The graph associated with such a function is called a parabola.
When $$a\gt0$$, we speak of a parabola opening upwards, and when $$a\lt0$$, we speak of a parabola opening downwards.

The significance of these names becomes evident from the graph below of the parabola opening upwards of $$x^2+8$$ and the parabola opening downwards of $$-x^2-8$$.

To find the zeros of a quadratic function, we need do find the points of intersection of the parabola with the $$x$$-axis. We can do this in three ways:

• completing the square
• $$abc$$-formula
• factorization

In what follows, we will discuss the completing the square method.
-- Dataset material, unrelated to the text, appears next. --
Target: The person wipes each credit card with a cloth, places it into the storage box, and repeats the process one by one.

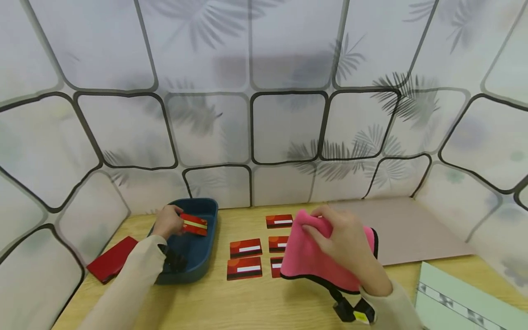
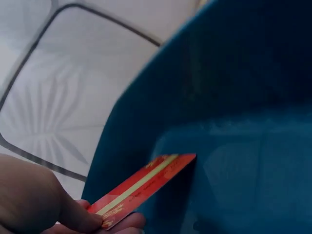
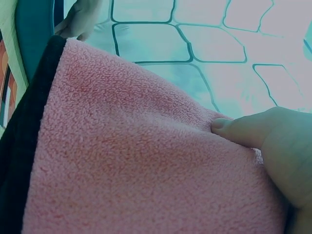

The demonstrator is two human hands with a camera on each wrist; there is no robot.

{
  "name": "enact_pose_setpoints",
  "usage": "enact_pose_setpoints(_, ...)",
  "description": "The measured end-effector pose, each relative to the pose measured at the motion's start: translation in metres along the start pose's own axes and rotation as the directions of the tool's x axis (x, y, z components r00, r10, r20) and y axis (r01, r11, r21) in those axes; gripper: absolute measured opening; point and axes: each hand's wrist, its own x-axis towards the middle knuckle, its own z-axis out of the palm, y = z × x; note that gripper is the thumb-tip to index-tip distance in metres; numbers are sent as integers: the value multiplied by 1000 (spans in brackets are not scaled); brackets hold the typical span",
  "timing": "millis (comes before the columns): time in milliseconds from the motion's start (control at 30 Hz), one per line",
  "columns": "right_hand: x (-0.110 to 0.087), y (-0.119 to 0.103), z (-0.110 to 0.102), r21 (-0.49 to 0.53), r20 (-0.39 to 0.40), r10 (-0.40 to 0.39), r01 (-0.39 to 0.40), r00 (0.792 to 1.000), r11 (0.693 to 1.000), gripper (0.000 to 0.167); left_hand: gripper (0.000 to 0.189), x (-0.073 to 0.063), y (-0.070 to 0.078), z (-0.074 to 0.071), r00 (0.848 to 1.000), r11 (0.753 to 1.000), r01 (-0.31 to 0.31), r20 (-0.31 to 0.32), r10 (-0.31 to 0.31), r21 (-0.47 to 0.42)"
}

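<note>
My left hand (image 1: 168, 222) pinches a red card with a pale yellow stripe (image 1: 194, 224), holding it over the inside of the blue basin (image 1: 214, 220). In the left wrist view the card (image 2: 146, 185) slants up from between thumb and fingers, with the basin wall behind it. My right hand (image 1: 342, 233) grips a pink fleecy cloth with black edging (image 1: 303, 256) by its upper part, and the cloth hangs down from the fingers. Several red cards with a white strip, such as the front left card (image 1: 244, 262), lie in two columns between the hands; the cloth overlaps some of them.
A dark red flat folder (image 1: 112, 260) lies left of the basin, beside the left forearm. At the back right is a greyish-pink board (image 1: 408, 229). A pale green patterned sheet (image 1: 466, 302) lies at the front right. Patterned curtains (image 1: 288, 128) enclose the wooden table.
</note>
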Motion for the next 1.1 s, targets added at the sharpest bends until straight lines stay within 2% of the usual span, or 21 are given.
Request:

An equation like $$\left(x+2\right)^2=3$$ can easily be solved by taking the root:

Solve $$x$$ in $$\left(x+4\right)^2={{16}\over{25}}$$.

Take the root at both sides of the $$=$$ sign: $$x+4=\pm {{4}\over{5}}$$;

Next, solve the equation: $$x=-4\pm {{4}\over{5}}$$;

$$x=-4\pm {{4}\over{5}}$$

However, this will not work in general for a quadratic equation like $$x^2+8x-1=0$$, because the unknown $$x$$ occurs twice. But there is a method to obtain the first form from the second one:

Completing the square is rewriting a quadratic expression in $$x$$ as an expression in which $$x$$ only occurs once, in the base of a second power. To be precise, if $$a$$, $$b$$ and $$c$$ are real numbers, then

$$ax^2+bx+c=a\cdot\left( \left(x+\frac{b}{2a}\right)^2-\frac{b^2-4ac}{(2a)^2}\right)\tiny.$$

With this method we cannot only solve quadratic equations, but also determine what the extreme point of a parabola is:

The quadratic polynomial $$ax^2+bx+c$$ in which $$a\ne0$$, can be written as

$$a\cdot\left(x+\frac{b}{2a}\right)^2 -\frac{b^2-4ac}{4a}\tiny.$$

In particular, $$\left[-\frac{b}{2a},-\frac{{b}^{2}-4a·c}{4a}\right]$$ is an extreme:

• If $$a\gt0$$, then the extreme is the lowest point of the parabola opening upwards.
• If $$a\lt0$$, then the extreme is the highest point of the parabola opening downwards.

In other words, the quadratic function $$ax^2+bx+c$$ in $$x$$ has a minimum or maximum (depending on $$a\gt0$$ or $$a\lt0$$) for $$x=-\frac{b}{2a}$$, which is $$-\frac{b^2-4ac}{4a}$$.

Let’s practice!

Solve $$x$$ by completing the square in the equation

$$x^2-6 x-9=0$$

Give your answer in the form $$x=a\lor x=b$$.

To find this answer, we complete the square in the following manner:

$$\begin{array}{rcl} (x-3)^2-3^2-9&=&0\\ &&\phantom{xx}\color{blue}{\text{ }x^2-6x\text{ completed to a square}}\\ (x-3)^2&=&3^2+9\\ &&\phantom{xx}\color{blue}{\text{everything outside of the brackets moved to the right hand side}}\\ (x-3)^2&=&18\\ &&\phantom{xx}\color{blue}{\text{simplified the right hand side}}\\ x-3=\sqrt{18} &\lor&x-3=-\sqrt{18}\\ &&\phantom{xx}\color{blue}{\text{the root taken at both sides}}\\ x=3\cdot \sqrt{2}+3&\lor& x=3-3\cdot \sqrt{2}\\ &&\phantom{xx}\color{blue}{-3 \text{ subtracted from both sides}}\\ \end{array}$$

$$x=3\cdot \sqrt{2}+3\lor x=3-3\cdot \sqrt{2}$$